New Brunswick health-care system braces for chaotic six weeks as Omicron intensifies

CBC
Monday, January 03, 2022 08:44:16 PM UTC

The province's health-care system is bracing for a tumultuous four to six weeks as a rising tide of Omicron variant cases sweeps New Brunswick.

A growing number of health-care workers are off work and isolating because of Omicron-driven COVID-19 cases, and case counts have been reaching new records daily, with predictions of 1,000 cases a day by the middle of this week.

On Monday, Health Minister Dorothy Shephard said the situation is "stressful," but noted that the health-care system is prepared for what lies ahead.

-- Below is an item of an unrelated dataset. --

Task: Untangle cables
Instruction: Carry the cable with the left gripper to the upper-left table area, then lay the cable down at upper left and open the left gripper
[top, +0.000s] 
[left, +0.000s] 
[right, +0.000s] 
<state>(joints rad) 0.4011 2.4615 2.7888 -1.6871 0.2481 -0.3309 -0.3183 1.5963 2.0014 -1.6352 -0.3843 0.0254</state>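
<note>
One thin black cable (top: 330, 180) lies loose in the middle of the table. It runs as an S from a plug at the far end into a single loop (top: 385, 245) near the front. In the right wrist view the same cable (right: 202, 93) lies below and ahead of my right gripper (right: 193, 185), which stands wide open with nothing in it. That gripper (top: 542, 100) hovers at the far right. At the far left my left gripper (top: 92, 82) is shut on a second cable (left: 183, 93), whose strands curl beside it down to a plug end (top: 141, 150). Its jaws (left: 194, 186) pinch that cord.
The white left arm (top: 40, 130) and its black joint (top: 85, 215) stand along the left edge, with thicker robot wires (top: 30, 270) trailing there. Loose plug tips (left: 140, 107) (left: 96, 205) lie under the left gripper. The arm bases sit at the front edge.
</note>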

"We knew this would happen," Shephard said in an interview with CBC News. "​We said last week our epidemiological report showed that we would probably be entering 1,000 cases before the middle of this week ... and I think that our epidemiological team has been spot on." 

Shephard said all sectors of the system, from frontline workers to the regional health authorities, extramural and Ambulance New Brunswick, have been working together throughout the Christmas holidays to formulate plans to ensure acute services will be available as the situation intensifies.

That could include identifying when and if patients or staff need to be moved "on a provincial scope," and how that will be accomplished.

"We know that this is going to happen fast and furious and that we will be pivoting almost daily to ensure that we have what we need to operate," she said. 

"Those plans are addressed every single morning and every single evening, and they have it in hand."  

Shephard also stressed that people should be thinking about COVID-19 differently now that the highly transmissible Omicron variant has become the dominant strain, not only to protect themselves but also to avoid putting "tremendous strain" on the health-care system.

"We need to look around us and consider that Omicron is there, wherever we are," she said. "We need now for New Brunswickers to know that COVID is all around them."